How to Implement Good Data Visualizations

Elizabeth Widjaja
tiket.com
Published in
8 min readFeb 24, 2023

As data scientists, we must be familiar with data visualizations. But do we actually know how to implement a good data visualization or do we have the ability to tell a story using our visualizations? Data visualization is fundamental as we seek to portray data in ways that allow us to see it in a new light, to visually observe patterns, trends, exceptions, and the possible stories that sit behind its raw state, as John W Tukey quotes:

“The greatest value of a picture is when it forces us to notice what we never expected to see” — John W Tukey

Here is a simple example of a data transformed into a visualization:

We take our raw data and transform them into appealing visual graphs.

When we look at the data, what can we see in these sets of data? Are there any patterns or trends that jump out?

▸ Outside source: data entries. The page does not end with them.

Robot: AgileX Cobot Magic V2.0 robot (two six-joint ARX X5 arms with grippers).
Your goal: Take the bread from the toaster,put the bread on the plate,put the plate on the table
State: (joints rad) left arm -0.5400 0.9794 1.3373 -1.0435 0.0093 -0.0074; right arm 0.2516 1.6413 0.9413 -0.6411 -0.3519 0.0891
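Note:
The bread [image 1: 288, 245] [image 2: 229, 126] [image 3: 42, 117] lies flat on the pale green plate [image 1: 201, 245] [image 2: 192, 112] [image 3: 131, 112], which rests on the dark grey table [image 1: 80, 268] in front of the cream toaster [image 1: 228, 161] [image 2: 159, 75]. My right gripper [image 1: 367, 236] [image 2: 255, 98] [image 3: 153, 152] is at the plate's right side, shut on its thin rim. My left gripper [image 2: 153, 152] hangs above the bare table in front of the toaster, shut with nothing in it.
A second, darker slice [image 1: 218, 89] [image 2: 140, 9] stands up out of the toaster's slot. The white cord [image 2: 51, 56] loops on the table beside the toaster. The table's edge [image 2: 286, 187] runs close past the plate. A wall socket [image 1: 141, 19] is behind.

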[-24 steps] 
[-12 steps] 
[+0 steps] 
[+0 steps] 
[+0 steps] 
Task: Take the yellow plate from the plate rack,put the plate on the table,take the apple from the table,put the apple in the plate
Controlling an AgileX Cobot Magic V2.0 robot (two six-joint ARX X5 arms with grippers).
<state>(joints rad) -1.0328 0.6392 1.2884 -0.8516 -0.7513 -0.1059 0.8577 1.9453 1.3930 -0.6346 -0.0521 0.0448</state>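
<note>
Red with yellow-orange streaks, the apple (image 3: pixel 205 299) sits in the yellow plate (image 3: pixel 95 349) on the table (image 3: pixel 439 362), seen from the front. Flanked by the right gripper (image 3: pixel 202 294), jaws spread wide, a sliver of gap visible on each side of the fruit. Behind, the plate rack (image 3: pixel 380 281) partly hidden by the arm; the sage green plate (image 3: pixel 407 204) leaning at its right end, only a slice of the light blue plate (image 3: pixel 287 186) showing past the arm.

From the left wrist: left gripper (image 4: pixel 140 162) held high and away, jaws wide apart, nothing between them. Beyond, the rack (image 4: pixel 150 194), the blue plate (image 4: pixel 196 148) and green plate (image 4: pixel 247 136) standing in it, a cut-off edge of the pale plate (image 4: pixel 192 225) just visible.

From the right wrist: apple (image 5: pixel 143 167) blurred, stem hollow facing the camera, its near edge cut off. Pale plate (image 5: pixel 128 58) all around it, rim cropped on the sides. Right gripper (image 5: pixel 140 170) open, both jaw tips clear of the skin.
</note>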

The use of data visualization is to discover patterns and trends within our data.

After transforming the data into a visual graphical display, we can immediately see the prominent patterns created by the relationships between the X and Y values across the four sets of data:

  • the general tendency about a trend line in X1, Y1
  • the curvature pattern of X2, Y2
  • the strong linear pattern with a single outlier in X3, Y3
  • the similarly strong linear pattern with an outlier for X4, Y4

As we can see from the example above, data visualization is about a discovery process, enabling the reader to move from just looking at data to actually seeing it. Rather than just describing a dataset based on a selection of some of its key statistical properties, we need to also employ visualization techniques in order to avoid forming false conclusions.

To implement a good data visualization, we first have to keep in mind of our audience. The task for us as the designer is to put ourselves in the shoes of the reader, to imagine, anticipate, and determine what the reader is seeking from our message. The important point is to ensure that our message is conveyed in the most effective and efficient form, one that will serve the requirements of the receiver. We need to make sure we design (or “encode”) our message in a way that actively exploits how the receiver will most effectively interpret the message through their visual perception capabilities.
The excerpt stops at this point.